«Какой он, оказывается, ветреник», – подумал Ганс Касторп и не изменил своего мнения, даже когда, после галантной атаки на девицу, итальянец снова пустился в рассуждения. Главным образом прохаживался он насчет Беренса, язвил по поводу его ножищ и остановился затем на его звании, будто бы дарованном ему каким-то принцем, страдавшим туберкулезом мозга. О скандальном образе жизни этого принца до сих пор еще судачит вся округа. Но Радамант закрывает на это глаза, оба глаза, ведь он получил гофрата. Впрочем, господа, вероятно, не знают, что летний сезон – это его изобретение? Да, именно он его изобрел, и никто другой. Заслуга есть заслуга. Раньше в этой долине выдерживали только верные из верных. Тогда «наш юморист» с присущей ему прозорливостью открыл, что этот изъян – всего лишь плод предрассудка. Он выдвинул теорию, по крайней мере в отношении своего санатория, что летний курс лечения не только полезен и особенно эффективен, он прямо-таки необходим. Ему удалось разрекламировать свою теорию среди публики, он писал популярные статьи по этому вопросу и лансировал их в печати. С тех пор его дела идут летом так же бойко, как и зимой.
– Гений, – добавил Сеттембрини. – Ин-ту-и-ция! – добавил он. Затем язвительно прохватил и другие здешние лечебные учреждения и насмешливо воздал хвалу стяжательству их владельцев. Взять хотя бы профессора Кафку… Ежегодно в критическое время таяния снегов, когда многие пациенты стремятся покинуть эти места, профессор Кафка оказывается вынужденным внезапно уехать куда-то на неделю, причем обещает по своем возвращении немедленно отпустить больных. Но его отсутствие продолжается обычно месяца полтора, и бедняги больные вынуждены ждать, причем их счета, замечу мимоходом, продолжают расти. Даже в Фиуме вызывали этого Кафку, но он не тронулся с места, пока ему не гарантировали пять тысяч добрыми швейцарскими франками, причем на переговоры ушло две недели. А через день после прибытия светила больной умер. Что же касается доктора Зальцмана, то он обвиняет Кафку в том, что у него будто бы шприцы плохо стерилизуются и что больных заражают дополнительными инфекциями. Он ездит в экипаже на шинах, говорит Зальцман, чтобы его покойникам не было слышно, а Кафка, в свою очередь, утверждает, будто у Зальцмана «дар веселящий лозы» навязывается пациентам в таком объеме, – конечно, тоже для округления счетов, – что люди мрут у него как мухи – не от чахотки, а от пьянства…

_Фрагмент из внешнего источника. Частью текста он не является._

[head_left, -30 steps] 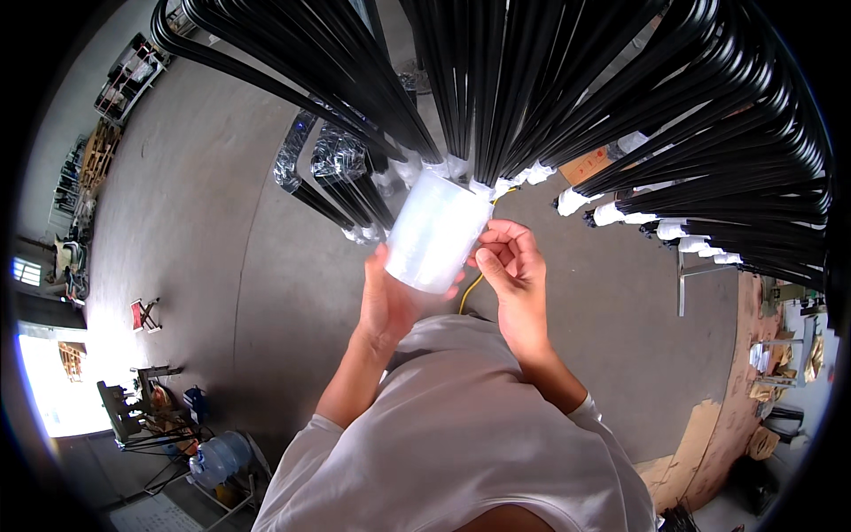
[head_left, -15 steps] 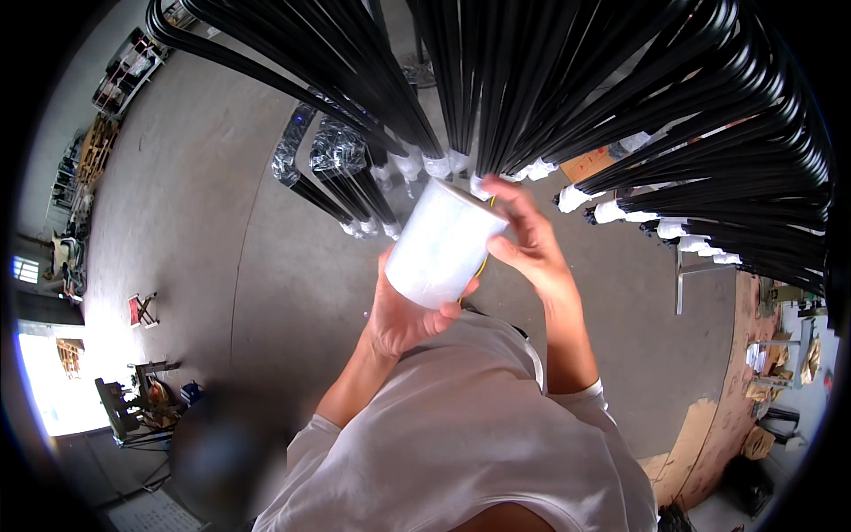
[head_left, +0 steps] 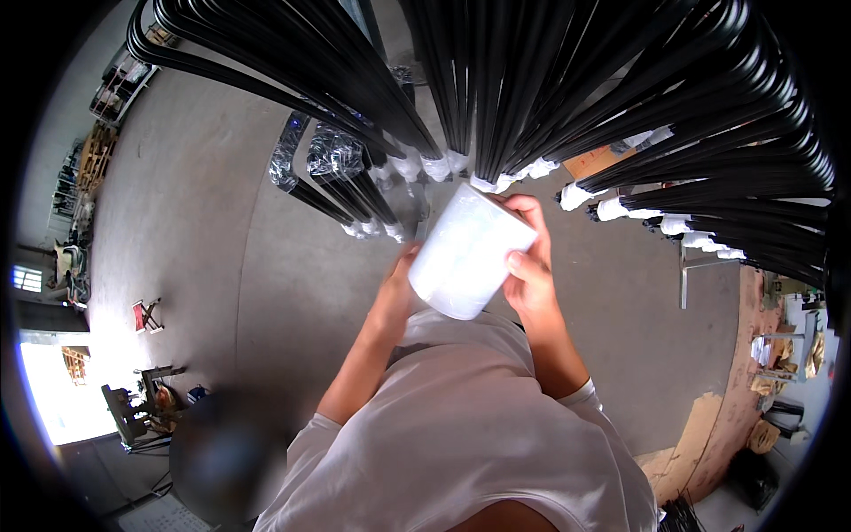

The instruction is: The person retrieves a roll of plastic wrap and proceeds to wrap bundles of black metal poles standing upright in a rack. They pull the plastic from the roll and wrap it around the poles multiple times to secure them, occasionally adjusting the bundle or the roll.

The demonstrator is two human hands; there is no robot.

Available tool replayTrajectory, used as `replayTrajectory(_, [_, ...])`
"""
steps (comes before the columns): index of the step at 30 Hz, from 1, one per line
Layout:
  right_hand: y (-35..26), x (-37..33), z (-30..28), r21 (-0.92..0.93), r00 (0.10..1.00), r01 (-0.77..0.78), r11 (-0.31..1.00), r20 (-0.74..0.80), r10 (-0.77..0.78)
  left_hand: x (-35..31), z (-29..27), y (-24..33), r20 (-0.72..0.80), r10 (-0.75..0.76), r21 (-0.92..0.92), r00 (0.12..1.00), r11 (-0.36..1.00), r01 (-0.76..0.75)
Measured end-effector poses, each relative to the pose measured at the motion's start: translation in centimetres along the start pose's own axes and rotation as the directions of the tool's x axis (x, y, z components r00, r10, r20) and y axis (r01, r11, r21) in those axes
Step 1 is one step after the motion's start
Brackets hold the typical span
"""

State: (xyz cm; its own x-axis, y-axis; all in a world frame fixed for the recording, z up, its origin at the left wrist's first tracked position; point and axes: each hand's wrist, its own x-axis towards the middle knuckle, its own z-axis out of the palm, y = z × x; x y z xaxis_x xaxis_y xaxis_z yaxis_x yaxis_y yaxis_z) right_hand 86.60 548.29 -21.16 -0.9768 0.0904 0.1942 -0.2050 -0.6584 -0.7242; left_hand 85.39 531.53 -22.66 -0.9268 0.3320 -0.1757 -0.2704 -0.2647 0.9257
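A white roll of what looks like plastic wrapping film point(head_left: 472, 255) is held tilted in front of my chest, its upper end leaning to the right. My right hand point(head_left: 532, 262) grips its right side, thumb across the near face and fingers curled around the far edge. Against the lower left side of the roll is my left hand point(head_left: 391, 297). Its fingertips disappear behind the roll, so their hold is hidden. Beyond the roll stand bundles of bent black tubes point(head_left: 514, 97), their lower ends wrapped in white.
Black tubes crowd the far side and curve round to the right. Film-wrapped black pieces point(head_left: 335, 152) stand at far left. On the grey floor point(head_left: 186, 230) is a small folding stool point(head_left: 147, 315). A machine point(head_left: 142, 403) stands at lower left, and cardboard point(head_left: 691, 439) lies at right.
The roll has shifted right and slightly down. My right hand, blurred with fingers apart before, now grips its right side. My left hand has moved from under the roll to its left side.
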Motion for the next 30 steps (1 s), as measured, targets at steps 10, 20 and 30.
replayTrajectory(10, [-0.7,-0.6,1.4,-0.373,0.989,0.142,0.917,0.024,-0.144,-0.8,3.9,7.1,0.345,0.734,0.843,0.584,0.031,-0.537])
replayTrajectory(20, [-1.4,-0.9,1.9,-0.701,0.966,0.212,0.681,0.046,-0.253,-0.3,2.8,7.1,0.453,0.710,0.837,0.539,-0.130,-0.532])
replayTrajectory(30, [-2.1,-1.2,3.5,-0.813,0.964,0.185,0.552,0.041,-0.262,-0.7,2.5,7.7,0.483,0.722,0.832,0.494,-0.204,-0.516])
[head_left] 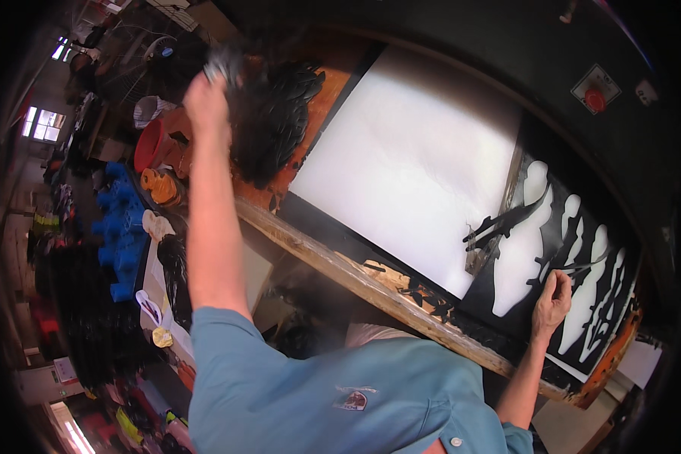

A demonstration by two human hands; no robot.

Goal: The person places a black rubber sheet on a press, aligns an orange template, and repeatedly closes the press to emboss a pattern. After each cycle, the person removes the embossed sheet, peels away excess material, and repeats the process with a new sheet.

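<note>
One Bench, Both Ends in Use

Two bare hands work well apart, one at either end of the bench. At the far left corner, the left hand is blurred beside a grey-black clump; its fingers look curled, but how far they close, and whether they have hold of the clump, cannot be told. Near the right end, the right hand has its thumb and fingertips drawn together on a thin black strip, one of two such strips in view. The second strip lies across the left part of a black sheet, close to the one large white panel at mid-bench. At least four long, pin-shaped white openings run through the sheet; the narrower ones toward the right edge are too crowded to count.

One heap of black pieces covers the left end, overlapping beyond counting. Several black scraps and a tan scrap sit by the front edge.

Off the left end are one red bucket, one orange roll, one caged fan, a blue stack and one yellow disc. One red button is mounted above the far edge. The left forearm crosses the front left corner, hiding part of it, while the right hand covers some of the sheet.
</note>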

Сеттембрини говорил не умолкая, и Ганс Касторп хохотал искренне и добродушно над этим неудержимым потоком злословия. Красноречие итальянца доставляло особенное удовольствие еще и потому, что он говорил абсолютно правильно, чисто и без всякого акцента. Слова соскакивали с его подвижных губ как-то особенно упруго и изящно, точно он творил их заново и сам наслаждался своим творчеством, меткими выражениями, ловкими оборотами, даже грамматическим словоизменением и производными формами, раскрываясь перед собеседниками с искренней общительностью и веселой обстоятельностью; причем казалось, что у него настолько зоркий ум и такая ясность духа, что он не может ошибиться хотя бы один раз.

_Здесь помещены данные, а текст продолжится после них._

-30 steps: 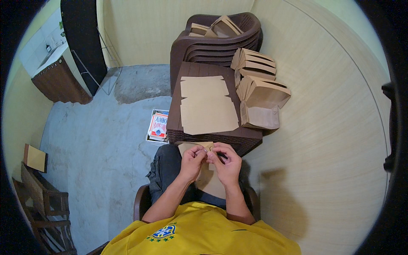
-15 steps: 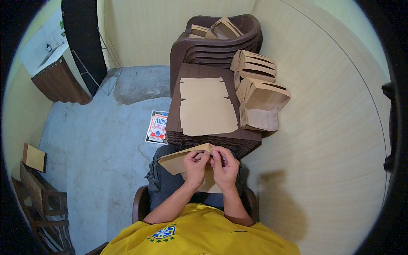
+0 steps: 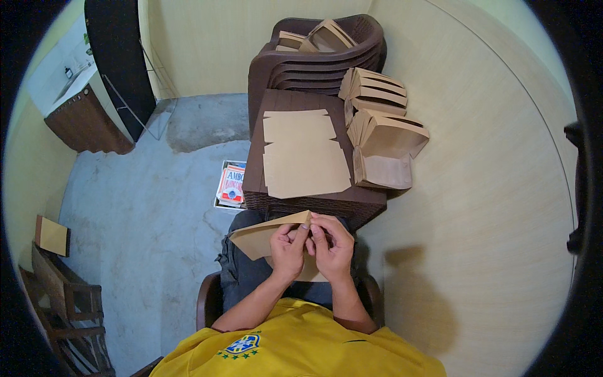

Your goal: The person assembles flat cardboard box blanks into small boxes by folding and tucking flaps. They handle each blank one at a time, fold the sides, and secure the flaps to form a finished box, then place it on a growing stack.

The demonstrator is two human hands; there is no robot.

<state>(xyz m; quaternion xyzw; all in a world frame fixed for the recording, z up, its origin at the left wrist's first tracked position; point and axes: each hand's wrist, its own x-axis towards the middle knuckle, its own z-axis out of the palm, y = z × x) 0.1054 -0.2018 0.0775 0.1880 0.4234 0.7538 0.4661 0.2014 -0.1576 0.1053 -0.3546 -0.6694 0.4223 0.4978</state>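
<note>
A person sits with a half-folded cardboard box [image 3: 262,237] held up over the lap, in front of dark trousers [image 3: 240,267]. Think of a clock laid over the hands, with 12 pointing away from the yellow shirt [image 3: 301,342]. Both hands meet at one top corner of the box. The right hand [image 3: 333,246] pinches that corner with thumb and fingers, from the 3 o'clock side. The left hand [image 3: 287,252] is bent in close beside it, and its fingers grip the card just next to the same corner. The long side of the box runs away from this corner to between 8 and 9 o'clock, and its far end tips down a little. So most of the long side lies on the left hand's side, while the right hand is nearer the very tip of the corner. More brown card shows under the wrists at 6 o'clock, but whether it is the same piece is hard to tell. At 12 o'clock is the brown worktop [image 3: 255,168], with a flat cardboard sheet [image 3: 306,154] on it. Folded boxes [image 3: 382,135] stand at 1 to 2 o'clock, and stacked chairs [image 3: 320,70] are farther off at 12.
</note>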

– Как вы удивительно говорите, господин Сеттембрини, – заметил Ганс Касторп, – очень живо… Я не знаю даже, как определить…
– Пластично? Да? – отозвался итальянец и начал обмахиваться носовым платком, хотя было довольно прохладно. – Вот то слово, которого вы ищете. У меня пластичная манера говорить, вот что вы имели в виду. Однако стоп! – воскликнул он. – Что я вижу! Вон шествуют инфернальные вершители наших судеб. Какое зрелище!